Ausgedehnte Exkurse gelten, wiederum in den Fußstapfen Beltings, dem "Kunstwollen der Kunsthistorik". Das akademische Fach, das sich vor der Herausforderung der Moderne lange demonstrativ verschloß und sich auf historische Fragen zurückzog, wird hier mit lobbyistischem Eifer auf die Höhe avantgardistischer Mentalität gehoben. Methodische Parallelen zur zeitgenössischen Kunst finden sich vor allem bei Wölfflin in der Überwindung des Entwicklungsdenken sowie in der Suche nach kunstgeschichtlichen Prinzipien und Urphänomenen. Ungleich bedeutender aber war der Beitrag der Kunsttheorie und Kunstkritik zur ästhetischen "Mentalität" der Moderne, doch der bleibt ausgeblendet.

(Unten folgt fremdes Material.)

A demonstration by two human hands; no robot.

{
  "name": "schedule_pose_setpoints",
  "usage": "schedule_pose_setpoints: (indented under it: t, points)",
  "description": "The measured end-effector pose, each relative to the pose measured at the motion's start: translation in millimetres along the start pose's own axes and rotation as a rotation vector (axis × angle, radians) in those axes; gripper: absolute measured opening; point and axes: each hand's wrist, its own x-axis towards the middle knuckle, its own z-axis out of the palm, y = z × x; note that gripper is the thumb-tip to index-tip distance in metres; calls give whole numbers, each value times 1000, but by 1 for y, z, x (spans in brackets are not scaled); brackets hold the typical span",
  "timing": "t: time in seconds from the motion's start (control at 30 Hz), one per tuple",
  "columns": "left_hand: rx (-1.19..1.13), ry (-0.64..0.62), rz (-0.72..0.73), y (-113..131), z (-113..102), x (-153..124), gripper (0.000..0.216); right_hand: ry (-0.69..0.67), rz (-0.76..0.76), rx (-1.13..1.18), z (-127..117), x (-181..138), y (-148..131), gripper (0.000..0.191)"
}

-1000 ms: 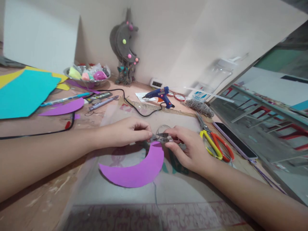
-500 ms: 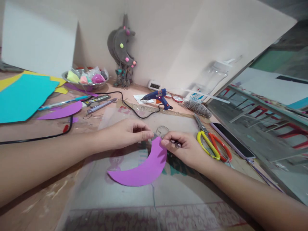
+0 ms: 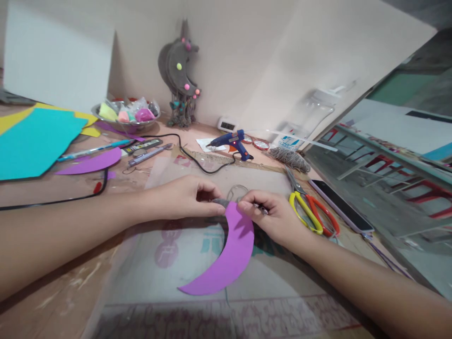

Intensive Studien verschreiben sich einzelnen Manifestationen modernen Kunstwollens: dem Esoteriker Rudolf Steiner, dem, wie Wyss meint, "spirituellen Faschismus" des Blauen Reiter, dem Tugend-, Ordnungs- und Reinheitsterror Le Corbusiers, schließlich den Gesamtkunstwerken des italienischen Faschismus, der Neugestaltung des Forum Romanum und der Via dell'Impero und dem gebauten Epos von Terragnis "Danteum"-Projekt. Schon die Aufzählung bezeugt die ebenso markante wie befremdliche Heterogenität des Buches, das in Einzeltexte zerfällt und etwas zwanghaft durch seine philosophischen Leitideen zusammengehalten wird. Wyss enttarnt mit Vorliebe die spiritistischen Irrlehren und Wahnsysteme. Im ideengeschichtlichen Kontext wird vieles miteinander vergleichbar. Die spezifische Sprache und damit die eigentliche Modernität der Kunst wird davon kaum erreicht. So bleibt zuletzt am armen, törichten Romantiker Franz Marc, der mit seiner Schöpfungsmystik dem Krieg entgegenfieberte, darin zugrunde ging und aus seinem monströsen Traum nicht mehr erwachen durfte, das Etikett des "spirituellen Faschisten" und des Willens zur "Schaffung eines herrendeutschen Europa" hängen.
Beat Wyss: "Der Wille zur Kunst. Zur ästhetischen Mentalität der Moderne". DuMont Verlag, Köln 1996. 272 S., Abb., br., 49,90 DM.